Scoop N Swirl from Sebastian Joe’s Kingfield Social
The quandary of the summer: scoops or soft serve? I can never decide. It usually comes down to which ice cream shop is nearest. Fortunately, Sebastian Joe’s has found a happy medium at its new ice cream shop, Kingfield Social.
The airy new outpost of the venerable ice cream maker, at 43rd Street and Nicollet Avenue S., has already proven to be a crowd-pleaser just weeks into its opening. And it has the origin story to prove it: Neighborhood kids wrote a letter in Southwest Voices asking Sebastian Joe’s to open in its neighborhood. (The production kitchen was already there.) Less than half a year later, here we are, with another place to get Joe’s famed Oreo and Nicollet Avenue Pothole ice creams, along with something altogether new.
In addition to all the usual scoops, you can order a Scoop N Swirl. Choose one of four hard-pack flavors, pick any two mix-ins, and an auger-like contraption will combine them. The mix-ins run the gamut from pretzels and birthday cake to granola and Cajun peanuts. I wanted to go out on a limb — protein powder and pineapple! cayenne pepper and potato chips! — but my inner-kid instincts won out with rainbow sprinkles and M&Ms swirled into Sebastian Joe’s straight-up South Minneapolis Vanilla.
The result ($7.25 and up) is a soft and smooth sundae, made any way you like. And for those who still can’t decide how to take their summer ice cream, there are seven predetermined “Joe’s Favorites” combinations. (Sharyn Jackson)
4301 Nicollet Av. S., Mpls., 612-238-3777, sebastianjoesicecream.com

Tagliarini di locanda di lupo at Broder’s Pasta Bar
Lately I’ve been feeling a deep appreciation for old friends. I’ve gone through a few passages lately that have had me leaning into the support of people who’ve known me for a while.
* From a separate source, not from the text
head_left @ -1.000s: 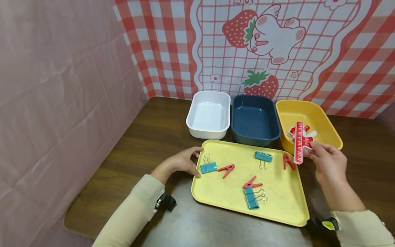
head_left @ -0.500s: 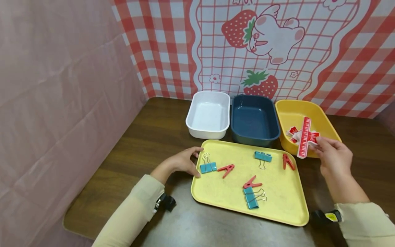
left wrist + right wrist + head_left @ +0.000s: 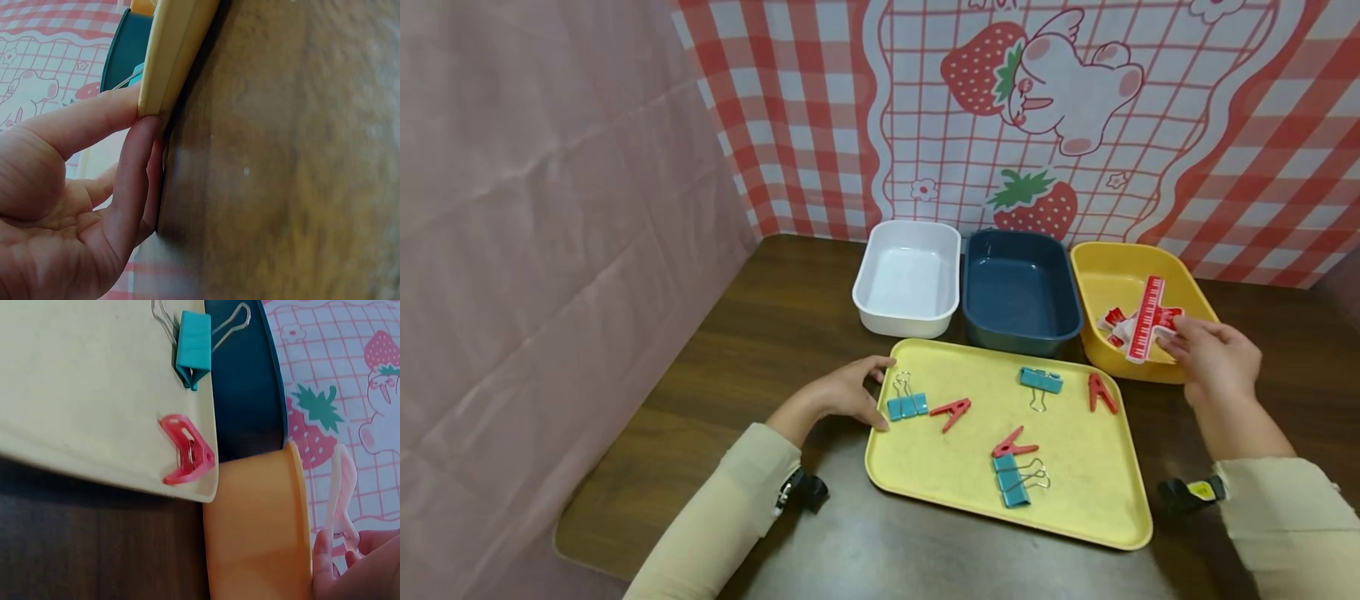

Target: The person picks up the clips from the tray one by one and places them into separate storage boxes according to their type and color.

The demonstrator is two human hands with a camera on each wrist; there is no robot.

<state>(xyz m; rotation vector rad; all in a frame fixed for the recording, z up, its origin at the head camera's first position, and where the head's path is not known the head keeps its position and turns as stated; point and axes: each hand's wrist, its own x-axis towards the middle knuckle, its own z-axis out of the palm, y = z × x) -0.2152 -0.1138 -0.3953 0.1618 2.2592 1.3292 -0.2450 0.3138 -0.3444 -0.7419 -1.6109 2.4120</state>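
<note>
Red-and-white clip [image 3: 1147,321]: 1 in hand; held over the yellow bin [image 3: 1093,271], behind the right corner of the yellow tray [image 3: 1075,496].
Right hand [image 3: 1221,362]: 1; thumb and fingers pinch the clip's handle; located right of and behind the tray.
Change, clip and right hand: compared with the first earlier frame, both are farther back from the tray; the clip then overlaps the bin's near rim beside the tray corner.
Change, left hand [image 3: 848,393]: none; it stays at the tray's left rim, thumb and fingertips spaced apart and gripping that rim.
Yellow bin contents: more red-and-white clips [image 3: 1116,318], overlapping; exact count cannot be told.
Yellow tray contents: 3 teal binder clips [image 3: 1011,481] and 3 red pegs [image 3: 1096,385]; one binder clip and one peg per group at tray left, far right and near centre; arrangement unchanged.
Bins behind tray: 3, in a row; white bin [image 3: 904,325] at left, dark blue bin [image 3: 1018,340] in the middle, yellow at right.
Table [image 3: 730,358]: 1, wooden-brown, under the tray.
</note>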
It took just one forkful of tagliarini ($27.50) at Broder’s Pasta Bar to send my mind reeling back through every meal I’ve been lucky enough to have at this restaurant. The salty prosciutto, crisped around the edges, mingling in the rich truffled cream sauce wrapped around every squiggly noodle had me thinking of days when Minneapolis was new and thrilling to me, when my friends and I were making spectacular discoveries and questionable decisions with equal aplomb. Twirling pasta around my fork then felt like the height of sophistication and the service at Broders had a level of care and polish that made me feel so fancy.
It’s hard to believe that Broders first brought their family’s taste of Italy to this corner of 50th Street and Penn Avenue 30 years ago. The second generation of Broders has grown up in the kitchen and now runs the restaurant. So much has changed in the world and in my life, but thankfully these tastes — and the memories that come with them — are just as thrilling as they ever were. (Joy Summers)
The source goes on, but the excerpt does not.